TO DO:
Output every record verbatim, and omit each picture.

Stored items:
Segment Open

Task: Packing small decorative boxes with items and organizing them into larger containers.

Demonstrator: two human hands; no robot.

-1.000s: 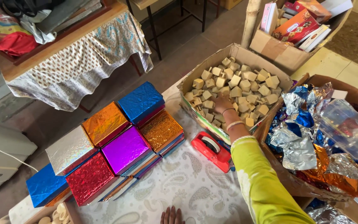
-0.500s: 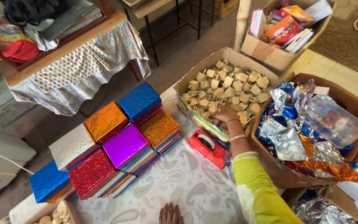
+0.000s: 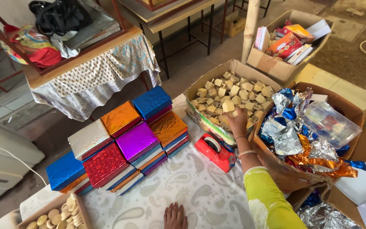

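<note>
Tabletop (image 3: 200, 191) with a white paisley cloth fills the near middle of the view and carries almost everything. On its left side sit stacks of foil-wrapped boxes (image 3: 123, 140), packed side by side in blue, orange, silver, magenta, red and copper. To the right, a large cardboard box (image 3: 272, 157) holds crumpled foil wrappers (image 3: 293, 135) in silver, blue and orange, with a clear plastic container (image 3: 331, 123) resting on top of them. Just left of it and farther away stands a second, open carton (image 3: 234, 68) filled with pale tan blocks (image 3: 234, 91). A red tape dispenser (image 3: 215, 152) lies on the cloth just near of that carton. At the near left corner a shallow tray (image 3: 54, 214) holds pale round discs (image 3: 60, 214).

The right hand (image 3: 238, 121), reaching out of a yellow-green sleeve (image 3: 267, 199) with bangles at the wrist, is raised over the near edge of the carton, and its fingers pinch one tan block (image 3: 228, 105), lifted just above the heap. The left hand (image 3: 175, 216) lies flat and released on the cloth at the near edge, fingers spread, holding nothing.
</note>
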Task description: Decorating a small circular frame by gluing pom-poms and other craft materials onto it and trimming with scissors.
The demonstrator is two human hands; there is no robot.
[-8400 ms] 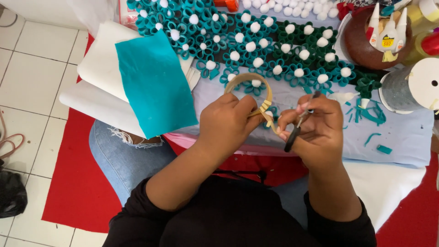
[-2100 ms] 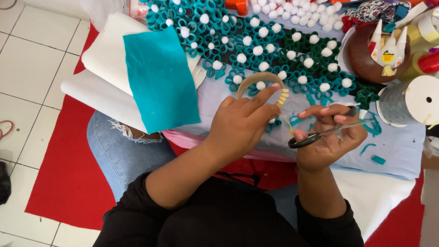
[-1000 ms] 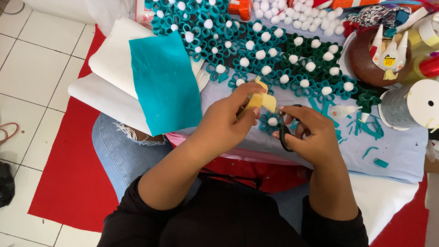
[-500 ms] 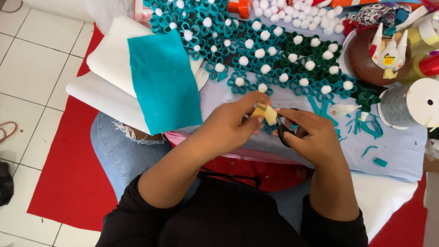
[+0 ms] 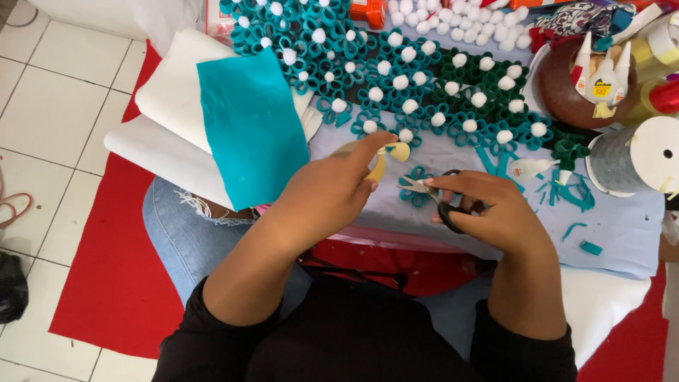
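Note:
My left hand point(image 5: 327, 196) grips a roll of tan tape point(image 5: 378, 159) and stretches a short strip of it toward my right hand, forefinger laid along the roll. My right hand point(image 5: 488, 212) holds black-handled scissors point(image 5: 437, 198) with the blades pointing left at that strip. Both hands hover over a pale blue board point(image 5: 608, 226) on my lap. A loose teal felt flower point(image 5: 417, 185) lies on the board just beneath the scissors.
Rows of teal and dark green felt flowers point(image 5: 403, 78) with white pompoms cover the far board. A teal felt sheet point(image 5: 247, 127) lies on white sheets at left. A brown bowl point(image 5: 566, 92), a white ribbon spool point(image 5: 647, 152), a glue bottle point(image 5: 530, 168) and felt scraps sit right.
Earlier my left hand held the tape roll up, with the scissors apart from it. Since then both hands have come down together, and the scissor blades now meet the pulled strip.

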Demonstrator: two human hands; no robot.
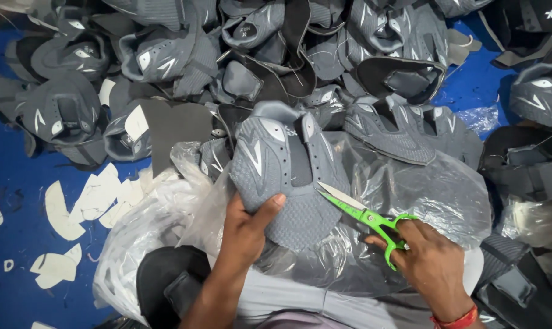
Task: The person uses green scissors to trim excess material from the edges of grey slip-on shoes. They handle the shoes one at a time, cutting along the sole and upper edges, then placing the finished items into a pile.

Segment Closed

SOLUTION TO THIS EXERCISE:
Task: Packing small decorative boxes with items and organizing them into larger containers.

Demonstrator: two human hands; no robot.

-1.000s: 
-0.500s: 
+0.000s: 

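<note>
Tabletop (image 3: 200, 191) with a white paisley cloth fills the near middle of the view and carries almost everything. On its left side sit stacks of foil-wrapped boxes (image 3: 123, 140), packed side by side in blue, orange, silver, magenta, red and copper. To the right, a large cardboard box (image 3: 272, 157) holds crumpled foil wrappers (image 3: 293, 135) in silver, blue and orange, with a clear plastic container (image 3: 331, 123) resting on top of them. Just left of it and farther away stands a second, open carton (image 3: 234, 68) filled with pale tan blocks (image 3: 234, 91). A red tape dispenser (image 3: 215, 152) lies on the cloth just near of that carton. At the near left corner a shallow tray (image 3: 54, 214) holds pale round discs (image 3: 60, 214).

The right hand (image 3: 238, 121), reaching out of a yellow-green sleeve (image 3: 267, 199) with bangles at the wrist, is raised over the near edge of the carton, and its fingers pinch one tan block (image 3: 228, 105), lifted just above the heap. The left hand (image 3: 175, 216) lies flat and released on the cloth at the near edge, fingers spread, holding nothing.
</note>
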Task description: Decorating a small circular frame by gluing pom-poms and other craft materials onto it and trimming with scissors.
The demonstrator is two human hands; there is no robot.
[-8400 ms] 
[-2100 ms] 
[-1000 ms] 
[-500 ms] 
[+0 ms] 
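Note:
My left hand point(image 5: 327, 196) grips a roll of tan tape point(image 5: 378, 159) and stretches a short strip of it toward my right hand, forefinger laid along the roll. My right hand point(image 5: 488, 212) holds black-handled scissors point(image 5: 437, 198) with the blades pointing left at that strip. Both hands hover over a pale blue board point(image 5: 608, 226) on my lap. A loose teal felt flower point(image 5: 417, 185) lies on the board just beneath the scissors.
Rows of teal and dark green felt flowers point(image 5: 403, 78) with white pompoms cover the far board. A teal felt sheet point(image 5: 247, 127) lies on white sheets at left. A brown bowl point(image 5: 566, 92), a white ribbon spool point(image 5: 647, 152), a glue bottle point(image 5: 530, 168) and felt scraps sit right.
Earlier my left hand held the tape roll up, with the scissors apart from it. Since then both hands have come down together, and the scissor blades now meet the pulled strip.
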
Demonstrator: two human hands; no robot.
Task: The person uses green scissors to trim excess material from the edges of grey slip-on shoes. They handle the shoes one at a time, cutting along the sole and upper edges, then placing the finished items into a pile.

With this, the answer is complete.